Actually, if you have in mind my main issue is with the *monetary system itself* we are all imersed into, as I addressed a few times already, you wouldn't feel so offended. It wasn't my intention to offend you in a personal level anyway.

I understand we have no choice in this material world but to make and use money, which is really intoxicating. And I know there are more and less ethical ways of running a company, so I will understand you can feel offended if you are one of the guys standing out, but, yeah, taking your word about the way you say you do things makes you an exception and you know it, so don't come to defend the "category of buseness men" if you know yourself you are far better than the rest when dealing with people.

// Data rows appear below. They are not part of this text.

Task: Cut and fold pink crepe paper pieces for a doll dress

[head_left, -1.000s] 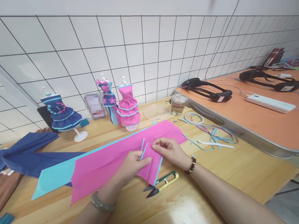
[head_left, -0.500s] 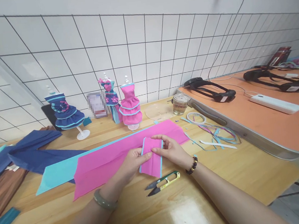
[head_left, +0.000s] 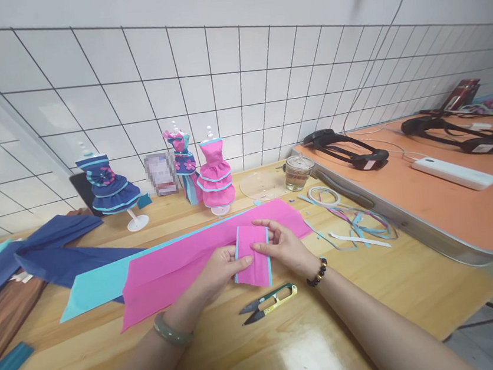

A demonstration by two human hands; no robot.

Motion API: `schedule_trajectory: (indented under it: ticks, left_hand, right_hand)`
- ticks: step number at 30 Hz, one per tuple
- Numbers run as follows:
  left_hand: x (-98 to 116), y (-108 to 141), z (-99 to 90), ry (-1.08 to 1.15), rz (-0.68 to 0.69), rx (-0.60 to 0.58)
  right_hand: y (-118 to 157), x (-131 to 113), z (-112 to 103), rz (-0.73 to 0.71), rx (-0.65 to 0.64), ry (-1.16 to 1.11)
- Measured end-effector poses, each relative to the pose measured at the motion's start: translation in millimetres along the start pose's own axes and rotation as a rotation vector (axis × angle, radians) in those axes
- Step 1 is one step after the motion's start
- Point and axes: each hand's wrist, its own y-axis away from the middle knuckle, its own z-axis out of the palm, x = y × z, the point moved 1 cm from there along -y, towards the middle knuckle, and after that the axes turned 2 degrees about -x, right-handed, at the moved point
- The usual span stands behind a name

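A small pink cloth piece [head_left: 256,270] with light blue edges is held upright between both hands over the wooden table. My left hand [head_left: 223,269] pinches its left side, thumb on the front. On the right edge, my right hand [head_left: 284,246] grips it with thumb in front and fingers behind. Just below lie thread snips [head_left: 269,304] with dark blades and a green and yellow handle. Behind the hands a long pink cloth strip [head_left: 168,277] is spread over a light blue cloth [head_left: 95,287].
Three small dress forms, one in blue [head_left: 110,185], one multicoloured [head_left: 185,165], one in pink [head_left: 216,176], stand near the wall. A lidded cup [head_left: 297,173], tape roll [head_left: 323,196] and ribbon scraps [head_left: 369,224] lie right. Beyond is an orange-topped table [head_left: 436,205] with headsets.
The small pink piece has turned from a tilt to nearly straight, its lower edge swinging slightly right. Both hands keep their hold with only slight finger shifts.
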Motion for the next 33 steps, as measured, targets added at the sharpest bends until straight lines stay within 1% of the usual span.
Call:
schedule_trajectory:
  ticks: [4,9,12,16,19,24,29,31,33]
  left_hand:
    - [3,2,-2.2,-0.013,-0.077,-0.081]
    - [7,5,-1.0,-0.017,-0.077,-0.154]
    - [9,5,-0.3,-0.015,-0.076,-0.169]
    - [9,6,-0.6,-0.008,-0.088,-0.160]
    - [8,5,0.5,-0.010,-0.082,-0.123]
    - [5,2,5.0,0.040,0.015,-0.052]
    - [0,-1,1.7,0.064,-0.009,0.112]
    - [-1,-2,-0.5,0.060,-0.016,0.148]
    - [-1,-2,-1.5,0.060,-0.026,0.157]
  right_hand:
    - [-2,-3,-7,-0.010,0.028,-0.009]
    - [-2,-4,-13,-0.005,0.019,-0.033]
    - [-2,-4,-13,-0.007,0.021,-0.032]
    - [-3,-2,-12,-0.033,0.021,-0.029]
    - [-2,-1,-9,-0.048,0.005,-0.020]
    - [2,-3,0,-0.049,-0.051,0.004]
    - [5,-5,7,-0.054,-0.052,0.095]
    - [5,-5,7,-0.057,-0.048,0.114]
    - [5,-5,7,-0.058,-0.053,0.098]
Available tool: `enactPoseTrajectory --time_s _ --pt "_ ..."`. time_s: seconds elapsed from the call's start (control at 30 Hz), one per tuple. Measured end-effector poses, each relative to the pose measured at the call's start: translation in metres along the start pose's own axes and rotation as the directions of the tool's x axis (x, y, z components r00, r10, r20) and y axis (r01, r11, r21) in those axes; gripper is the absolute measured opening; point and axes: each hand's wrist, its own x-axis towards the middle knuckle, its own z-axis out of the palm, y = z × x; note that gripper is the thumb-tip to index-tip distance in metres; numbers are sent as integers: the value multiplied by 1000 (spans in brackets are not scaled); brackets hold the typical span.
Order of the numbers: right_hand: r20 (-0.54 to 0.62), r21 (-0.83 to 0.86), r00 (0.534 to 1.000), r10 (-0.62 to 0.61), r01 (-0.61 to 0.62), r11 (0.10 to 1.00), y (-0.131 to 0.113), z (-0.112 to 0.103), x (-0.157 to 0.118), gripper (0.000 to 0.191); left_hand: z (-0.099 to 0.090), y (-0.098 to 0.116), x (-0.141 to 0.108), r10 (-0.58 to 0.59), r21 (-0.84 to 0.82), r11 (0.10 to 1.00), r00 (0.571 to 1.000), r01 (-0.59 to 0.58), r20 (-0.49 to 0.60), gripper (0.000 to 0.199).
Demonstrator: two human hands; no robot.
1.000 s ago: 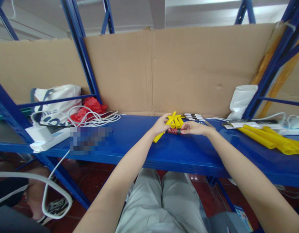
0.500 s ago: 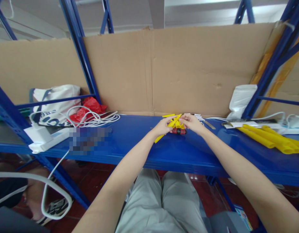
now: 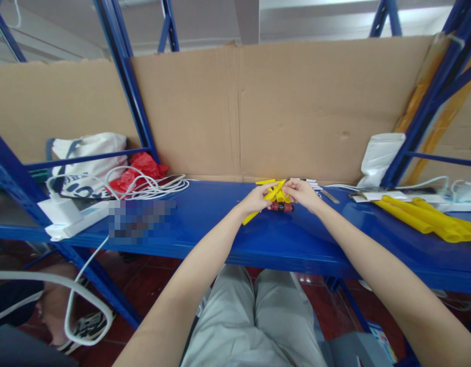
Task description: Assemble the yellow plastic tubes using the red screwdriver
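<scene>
Left hand [image 3: 255,200]: closed on a yellow piece [image 3: 274,190], which slants up from its fingers toward the right hand; right hand [image 3: 298,193]: fingertips drawn together at the upper end of the same piece, the two hands nearly meeting; whether the right fingertips grip the piece or only touch it, cannot be told.

A second yellow strip [image 3: 251,216] projects below the left hand, toward the near edge of the desk [image 3: 220,224]; whether it is joined to the piece above is hidden by the fingers. Red and black item [image 3: 282,207]: lying on the desk just below the fingers, between the hands; further yellow pieces [image 3: 266,181] lie just beyond the left hand.

White strips [image 3: 310,183] lie just behind the right hand; a flat metallic strip [image 3: 330,196] rests to its right. Well to the right of both hands, large yellow tubes [image 3: 422,216] lie in a group, with a white pouch [image 3: 381,159] standing behind them; well to the left, coiled white cable [image 3: 162,187], a red plastic bag [image 3: 141,171], a white cloth bag [image 3: 93,158] and a white power strip [image 3: 84,220]; brown cardboard [image 3: 296,112] stands behind the desk.
</scene>
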Motion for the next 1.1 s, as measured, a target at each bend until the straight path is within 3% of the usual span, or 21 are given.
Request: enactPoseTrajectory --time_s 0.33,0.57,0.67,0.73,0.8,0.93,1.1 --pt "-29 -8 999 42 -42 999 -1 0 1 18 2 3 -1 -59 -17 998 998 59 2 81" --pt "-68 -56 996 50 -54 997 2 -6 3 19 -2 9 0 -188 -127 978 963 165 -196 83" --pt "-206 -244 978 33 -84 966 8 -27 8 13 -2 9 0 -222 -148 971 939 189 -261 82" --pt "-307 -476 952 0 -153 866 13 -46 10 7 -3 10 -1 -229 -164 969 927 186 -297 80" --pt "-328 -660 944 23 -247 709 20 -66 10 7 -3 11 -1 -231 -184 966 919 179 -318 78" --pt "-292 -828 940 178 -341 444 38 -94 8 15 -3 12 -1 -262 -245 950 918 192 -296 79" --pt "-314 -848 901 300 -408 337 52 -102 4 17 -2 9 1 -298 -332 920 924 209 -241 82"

You know how people are generally treated in this capitalist world.



DanTheJu said:


> I know, based on your comments, that you are going to think *I am full of crap*...


Only if you tell this board you paid for every single mp3 you listen in your phone. :thumb02:


----------



## RangerClydeTheBlue (Jul 11, 2012)

The Lone Wolf said:


> I'm not saying it should or shouldnt - I couldnt care less. And the reason for that is its always gonna be available. Its never going to be stopped. Just like drugs are illegal, but people still take them, and that will never stop. Its too easy and too widespread.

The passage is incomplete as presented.